Parce que Radisson a collaboré avec l’Angleterre, Lionel Groulx le considérait comme un traître. Le peintre Pierre Gauvreau, dans les années 1950, en a plutôt fait le héros d’une série télévisée. Et si le célèbre coureur des bois n’était ni le traître ni le héros d’une nation ? S'il n’était en fait qu’un commerçant, intrépide et courageux certes, mais avant tout opportuniste ?

Les récits de Pierre-Esprit Radisson ici rassemblés relèvent plus du document historique que du récit d’aventures. Quoique cet homme ait fait du danger son « 9 à 5 », il y détaille surtout les coulisses de la nouvelle société qui émerge de la rencontre de deux mondes.

Comment les peuples amérindiens et européens commerçaient-ils ? Quelles étaient leurs relations ? Comment les Premières Nations voyageaient-elles et se préparaient-elles aux affrontements ?

Compréhension culturelle

Les aventures extraordinaires d’un coureur des bois

Vu sous cet angle, Radisson est nécessaire à la compréhension culturelle et socio-économique de ce coin du monde au XVIIe siècle.

Aussi nécessaire que le sont les Relations des jésuites, rédigées dans les mêmes années par des missionnaires qui racontent leurs initiatives d’évangélisation.

L’aventurier est ce chaînon qui relie l’Europe au Nouveau Monde. Mais pour accéder aux récits de ces relations tendues, le lecteur doit accepter d’être catapulté dans un monde cruel et brutal.Le premier récit raconte comment, adolescent, il a été capturé et torturé par les Iroquois, avant d’être adopté par ceux-ci.

C’était lors de ces guerres franco-iroquoises. Un récit d’une extrême violence qui détaille le sort réservé aux prisonniers des Cinq-Nations. Les lambeaux de chair brûlent, les ongles tombent et les scalps se collectionnent. Au détour d’une page, le jeune Radisson témoigne de cette scène atroce où une femme enceinte est torturée et brûlée. Avertissement : coeurs sensibles s’abstenir.

N’empêche, de ce chapelet d’horreurs émane une connaissance pointue de la culture iroquoise.

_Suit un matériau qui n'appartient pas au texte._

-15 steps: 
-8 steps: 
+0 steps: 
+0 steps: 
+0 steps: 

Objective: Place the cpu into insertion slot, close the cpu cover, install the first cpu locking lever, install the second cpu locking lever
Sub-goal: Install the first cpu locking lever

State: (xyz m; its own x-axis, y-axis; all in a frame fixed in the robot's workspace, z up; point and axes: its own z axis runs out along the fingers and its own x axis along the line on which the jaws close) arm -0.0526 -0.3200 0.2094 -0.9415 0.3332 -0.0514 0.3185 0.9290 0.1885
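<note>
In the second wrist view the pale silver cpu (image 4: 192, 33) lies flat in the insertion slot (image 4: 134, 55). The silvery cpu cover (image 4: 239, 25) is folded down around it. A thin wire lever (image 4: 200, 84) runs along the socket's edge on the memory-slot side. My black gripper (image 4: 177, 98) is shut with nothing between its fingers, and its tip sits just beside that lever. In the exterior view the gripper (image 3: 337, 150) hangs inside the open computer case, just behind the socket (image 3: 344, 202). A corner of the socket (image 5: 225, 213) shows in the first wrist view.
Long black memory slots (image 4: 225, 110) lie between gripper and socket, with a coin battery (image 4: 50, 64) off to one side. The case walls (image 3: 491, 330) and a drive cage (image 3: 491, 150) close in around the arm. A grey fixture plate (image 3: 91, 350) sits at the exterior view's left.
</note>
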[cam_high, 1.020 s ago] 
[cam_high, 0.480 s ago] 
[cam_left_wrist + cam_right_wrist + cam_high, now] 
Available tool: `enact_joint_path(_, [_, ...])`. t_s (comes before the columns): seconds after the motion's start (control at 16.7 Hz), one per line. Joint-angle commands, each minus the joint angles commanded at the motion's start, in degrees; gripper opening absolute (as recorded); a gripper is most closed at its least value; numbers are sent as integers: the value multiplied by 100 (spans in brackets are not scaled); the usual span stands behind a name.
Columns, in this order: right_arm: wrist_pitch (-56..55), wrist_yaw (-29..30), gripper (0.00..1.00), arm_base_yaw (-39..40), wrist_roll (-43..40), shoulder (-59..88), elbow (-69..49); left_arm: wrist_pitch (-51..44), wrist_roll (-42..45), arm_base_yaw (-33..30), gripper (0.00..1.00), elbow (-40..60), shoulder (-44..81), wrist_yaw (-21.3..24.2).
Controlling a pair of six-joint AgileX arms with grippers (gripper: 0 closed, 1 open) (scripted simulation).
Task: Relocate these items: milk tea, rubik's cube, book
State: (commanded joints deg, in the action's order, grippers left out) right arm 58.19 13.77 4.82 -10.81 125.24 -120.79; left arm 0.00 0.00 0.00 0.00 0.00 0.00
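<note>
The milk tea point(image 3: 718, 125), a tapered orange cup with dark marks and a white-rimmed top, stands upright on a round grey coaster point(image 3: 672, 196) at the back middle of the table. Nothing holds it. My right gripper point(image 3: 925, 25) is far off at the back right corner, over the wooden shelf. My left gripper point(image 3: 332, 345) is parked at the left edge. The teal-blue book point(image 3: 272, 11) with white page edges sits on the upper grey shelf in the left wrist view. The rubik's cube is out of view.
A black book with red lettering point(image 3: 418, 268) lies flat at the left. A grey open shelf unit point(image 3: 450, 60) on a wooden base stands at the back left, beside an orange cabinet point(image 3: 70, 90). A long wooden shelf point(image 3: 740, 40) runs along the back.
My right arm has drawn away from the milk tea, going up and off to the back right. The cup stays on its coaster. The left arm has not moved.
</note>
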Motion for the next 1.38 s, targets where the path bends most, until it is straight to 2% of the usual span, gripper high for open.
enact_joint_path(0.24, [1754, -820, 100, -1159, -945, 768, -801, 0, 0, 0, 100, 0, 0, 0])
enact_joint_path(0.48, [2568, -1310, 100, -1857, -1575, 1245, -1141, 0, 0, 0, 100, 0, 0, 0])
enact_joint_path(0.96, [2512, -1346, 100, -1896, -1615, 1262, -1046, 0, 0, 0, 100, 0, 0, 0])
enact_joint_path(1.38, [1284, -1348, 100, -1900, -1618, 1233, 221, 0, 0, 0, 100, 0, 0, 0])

Car Radisson est un des leurs. Pendant des années, il chasse, voyage et guerroie à leurs côtés. Il parle leur langue et commerce avec les Hollandais en tant qu’un des leurs. Jusqu’au jour où, voulant retrouver les siens, il s’enfuit.

Syndrome de Stockholm avant le temps ? Sûrement…

« Je commençais à aimer mes nouveaux parents qui étaient si bons et si bienveillants pour moi. […] C’était ma destinée de découvrir beaucoup de nations sauvages, je ne lutterais pas contre la destinée », écrit l’aventurier.

La «mer du Nord»

Évidemment, c’est cette connaissance des « nations sauvages » et des terres reculées que Radisson monnayera. Il la vendra au plus offrant.

Au tournant des années 1660, lorsque le gouverneur de la Nouvelle-France saisira ses peaux de castors pour le punir d’une expédition réalisée sans son autorisation avec son beau-frère Ménard Chouart Des Groseilliers, Radisson se tournera vers les Anglais.

C’est d’ailleurs avec leur appui qu’il atteindra les rives de la « mer du Nord », l’actuelle baie d’Hudson. De ce voyage naîtra la plus vieille entreprise canadienne encore en activité : la Compagnie de la Baie d’Hudson.

Radisson est un de ces trop rares personnages qui, sans même s’en rendre compte, au gré de ses allégeances politiques et stratégiques, s’est glissé furtivement dans les coulisses de l’Histoire pour en changer le parcours.